Taliban can expect to be shaken up by city's Lord Strathcona Horse
A new, younger tank squadron from the Edmonton Garrison will soon be in charge of the biggest guns in Afghanistan.
Eighty-two members of Lord Strathcona's Horse C squadron will operate Canada's 35 Leopard tanks from now through October.
It is a less experienced squadron, with only 24 personnel with previous tour experience, a total of 62 deployments. The last squadron had 260 previous deployments. Thirty-five members of the squadron have less than three years experience.
Maj. John Cochrane will lead and isn't bothered by the youth of his squadron.
"There's no doubt in my mind the guys are ready to go," he says. "There are a lot more junior guys coming in. They bring a lot of enthusiasm."
Cochrane hopes the natural flow of the army -- the old teach the young and the young inspire the old -- balances the lack of experience.
Canadian tanks have been in Afghanistan since 2007 and a Lord Strathcona's Horse squadron has been with them each day. When one leaves, another arrives.
Roughly 35 tanks are waiting for them. Some are Leopard 1 C2s and others are the newer-model Leopard 2A6M.
The latter are 20 tonnes heavier and are better armoured.
Cochrane and his men say the newer machines can hit multiple targets faster, and fire more effectively as they move backwards.
Also, there are inches of extra room inside, and each one counts. The four-person crews are unbelievably cramped.
Gunners slither a claustrophobic trail through armoured walls and shells to their seats, and there is no room to move once they are strapped in.
Gunners have to manoeuvre their helmeted heads through a maze of equipment to reach the lenses that are their eyes on the outside. Gunners tell stories of being repeatedly kneed in the back of the head if the soldier seated behind them is tall.

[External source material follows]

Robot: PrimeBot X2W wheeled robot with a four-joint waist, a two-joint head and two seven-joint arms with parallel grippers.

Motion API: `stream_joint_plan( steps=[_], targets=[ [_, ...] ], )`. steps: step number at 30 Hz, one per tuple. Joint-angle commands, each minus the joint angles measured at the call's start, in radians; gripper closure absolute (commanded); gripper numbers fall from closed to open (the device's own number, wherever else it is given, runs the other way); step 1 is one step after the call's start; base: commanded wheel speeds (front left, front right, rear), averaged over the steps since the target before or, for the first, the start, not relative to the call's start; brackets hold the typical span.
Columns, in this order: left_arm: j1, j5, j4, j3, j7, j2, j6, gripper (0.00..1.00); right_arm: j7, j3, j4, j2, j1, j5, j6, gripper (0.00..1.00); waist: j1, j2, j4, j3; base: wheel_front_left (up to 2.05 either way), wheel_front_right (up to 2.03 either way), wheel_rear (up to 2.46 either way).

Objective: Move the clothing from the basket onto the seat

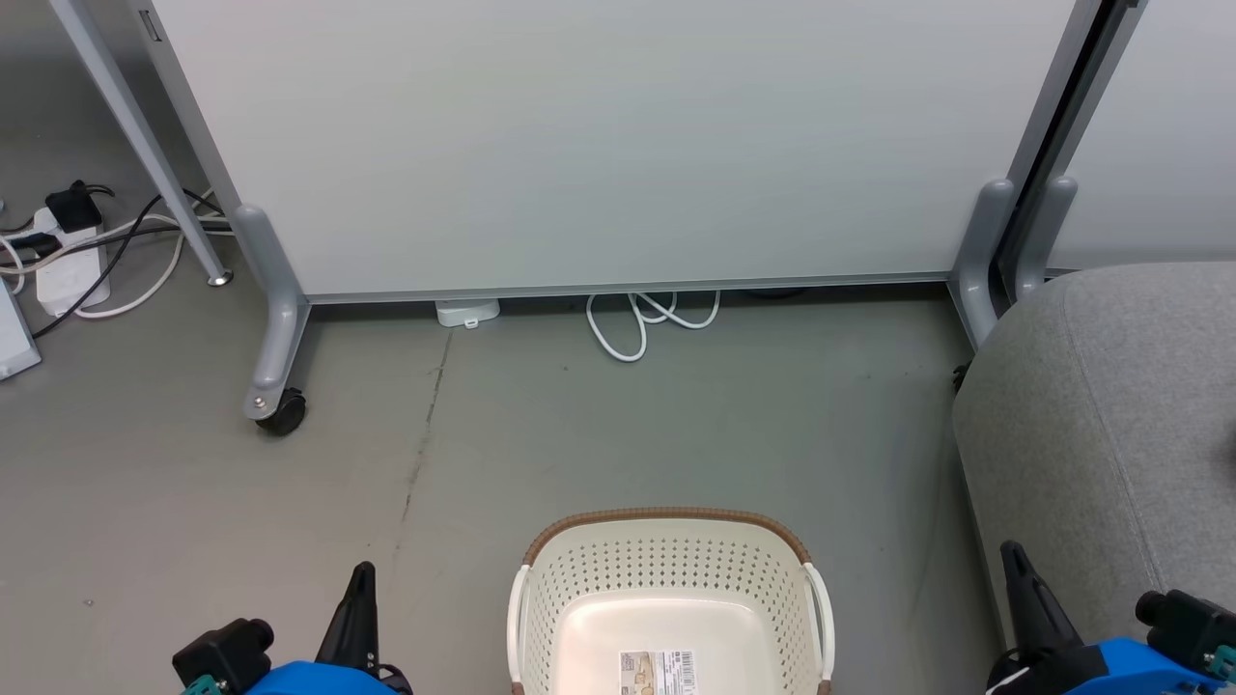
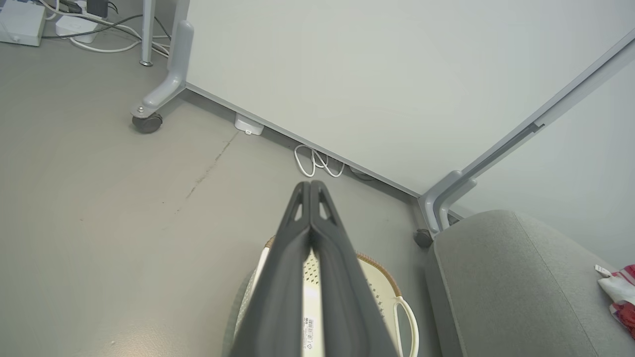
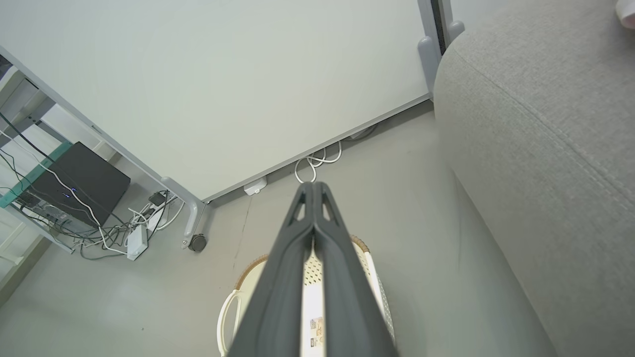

Recent tours have taught that nothing makes a first impression in Afghanistan like a tank. The 61-tonne heavyweights have no match when it comes to deterrence.
A Leopard tank can shoot a target up to four kilometres away, while infantry vehicles have a rough range of 2,200 metres. Waist-high rounds can travel 1.5 kilometres in a second.
Maj. Chris Adams, who returned from an Afghanistan tour in the fall of 2008, said the vehicles inspire fear. "The Taliban are not afraid of Light Armoured Vehicles. They are very reluctant to go head-to-head with tanks. Most of the time, they run at the sight of them. Our biggest threat is what's in the ground."
That threat would be from improvised explosive devices, or IEDs. The homemade bombs, the favoured weapon of the Taliban and main killer of Canadian soldiers, are capable of blowing treads off tanks and injuring those inside.
"You can always build a bigger bomb," Cochrane says. "These tanks have certainly saved lives in theatre, but there's nothing out there that's indestructible."
First impressions can also be counterproductive when it comes to telling Afghan citizens from armed insurgents. Tanks rolling into a village can trigger unpleasant memories of Soviet armoured vehicles in the 1980s.
A better plan, Adams says, is to show a face before a gun. "We stop short and send a smaller platoon."
Tanks leave paths of destruction, sometimes through fields and rivers when soldiers need to make their own roads through rough terrain. Soldiers then have to stop and pay compensation to locals, although there is no payment for damaged opium-poppy fields.
The current unit has been preparing for the deployment since June 2008. They will be overseas for six to seven months, with a possible extension depending on the Afghanistan election, which has already been postponed once.